As YWN readers are aware, this past November, State Education Department Commissioner MaryEllen Elia released new rules to require all private schools to teach essentially the same classes as the public schools.
Those rules were opposed by the entire private school community, which took the Commissioner to court to block her rules. The court agreed with the private schools, and on April 18 the rules were declared illegal, and were deemed null and void.
Well, Commissioner Elia is at it again. On Wednesday, just as government offices were closing for the long July 4th weekend, Commissioner Elia released her latest effort to regulate private schools. This time, the Commissioner is trying to accomplish by regulation what she could not achieve by guidelines.
The substance of the proposed regulations are the same as the guidelines that were found to be illegal, and are just as objectionable. They still require 4.4 hours a day of limudei chol every day in grades 7 and 8, they still mandate a long list of specific classes — up to 11 for certain grades — that every school must teach and the length of time they must be taught, and they still empower local school districts to review and approve the teachers at private schools.
Because these are proposed regulations, the public now has 60 days to submit comments about the regulations. The Board of Regents will then have to vote on them.
The Catholic and Independent school communities have already announced their opposition to these proposed regulations. They intend to have thousands of their school alumni and parents submit comments explaining why these regulations are misguided.

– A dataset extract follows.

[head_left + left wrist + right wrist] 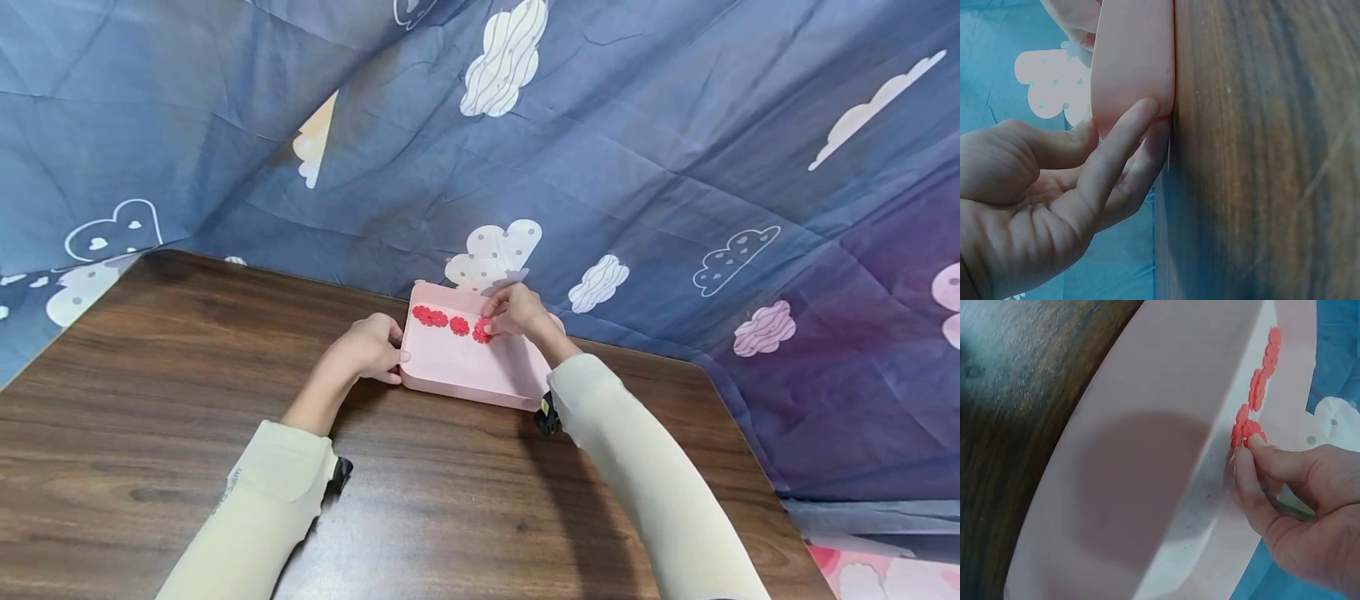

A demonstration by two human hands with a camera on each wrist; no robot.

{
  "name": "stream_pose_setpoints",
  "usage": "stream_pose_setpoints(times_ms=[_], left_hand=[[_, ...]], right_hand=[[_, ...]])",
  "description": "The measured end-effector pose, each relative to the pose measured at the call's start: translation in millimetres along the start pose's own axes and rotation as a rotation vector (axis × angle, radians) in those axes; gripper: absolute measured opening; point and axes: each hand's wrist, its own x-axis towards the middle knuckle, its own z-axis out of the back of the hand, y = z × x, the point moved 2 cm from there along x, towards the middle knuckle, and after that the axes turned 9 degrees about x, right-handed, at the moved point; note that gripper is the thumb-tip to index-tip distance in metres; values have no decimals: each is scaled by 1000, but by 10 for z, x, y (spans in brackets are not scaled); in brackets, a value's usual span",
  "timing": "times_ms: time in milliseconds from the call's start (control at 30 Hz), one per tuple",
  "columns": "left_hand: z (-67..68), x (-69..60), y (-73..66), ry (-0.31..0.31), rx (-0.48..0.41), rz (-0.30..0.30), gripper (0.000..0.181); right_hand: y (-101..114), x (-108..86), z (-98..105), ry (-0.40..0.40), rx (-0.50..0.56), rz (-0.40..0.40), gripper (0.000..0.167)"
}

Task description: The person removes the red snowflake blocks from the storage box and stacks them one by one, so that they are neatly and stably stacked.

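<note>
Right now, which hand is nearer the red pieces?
Right. The right hand pinches one of the red pieces; the left hand holds the tray, left of them, apart.

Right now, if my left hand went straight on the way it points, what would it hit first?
The tray: your left hand is touching its left end, so there's no gap. Beyond that end, the red pieces seem nearest, though depth is hard to judge.
</note>
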Motion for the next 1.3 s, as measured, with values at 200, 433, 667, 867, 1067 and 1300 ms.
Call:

The Yeshiva community must do the same. In the coming days, every yeshiva parent should see information about how to register their opposition to these regulations. PEARLS, the Agudah and Torah Umersorah will all be contacting yeshivas and yeshiva parents and alumni to encourage them to submit a public comment in opposition.
The 17 members of the Board of Regents are not familiar with yeshivas or yeshiva education. We need to educate them — about the beauty of yeshiva education and about the success of yeshiva graduates and the yeshiva system. If we do that, the Commissioner’s second attempt to regulate yeshivas will fail just as her first did.
Rav Elya Brudny, Rav Yisroel Reisman and Rav Yaakov Bender were at the forefront of the successful opposition to the Commissioner’s guidelines, and they will again be leading the campaign to defeat these proposed regulations.
On this July 4th, America’s Independence Day, we should be proud to stand up for the American values of freedom of religion and to insist on our right to independent schools that teach our curriculum and our values.
Make sure the Board of Regents hears your voice. Let them know our yeshiva system is far superior to the public school system they want us to conform to.
PEARLS Statement on Release of State Education Department’s Proposed Regulations:
The regulations proposed by the State Education Department disregard the concerns expressed by more than 1,000 private schools from every segment of the nonpublic school community.
The proposed regulations disregard the long history of success demonstrated by private schools across New York State, they undermine the choices made by parents who choose private schools for their children, and they substitute the education bureaucracy in Albany for the private school leadership sought by parents and students.
The regulations proposed today are nothing more than a repackaging of the guidelines that were opposed by the entire private school community last Fall and declared null and void by the Albany Supreme Court this Spring. It is disappointing that the State Education Department failed to engage in dialogue with private school leaders prior to issuing these proposed regulations.
We remain willing to work collaboratively with the State Education Department. But we will continue to oppose SED’s attempt to impose top-down mandates on hundreds of thousands of private school children across the State. These proposed regulations will not be any more successful than the failed and rejected guidelines they replaced. We therefore urge SED to work with the private school community in a manner that respects the success, autonomy, history and purpose of private schools.
The recreation of Jewish life and learning in the United States after the destruction of the Holocaust was nothing short of miraculous. In 1944, there were two dozen Jewish schools in New York, with no more than 5000 students. Today, there are 165,000 students enrolled in more than 400 Jewish elementary and high schools in New York. State regulations cannot be allowed to hinder our mission or hamper our growth.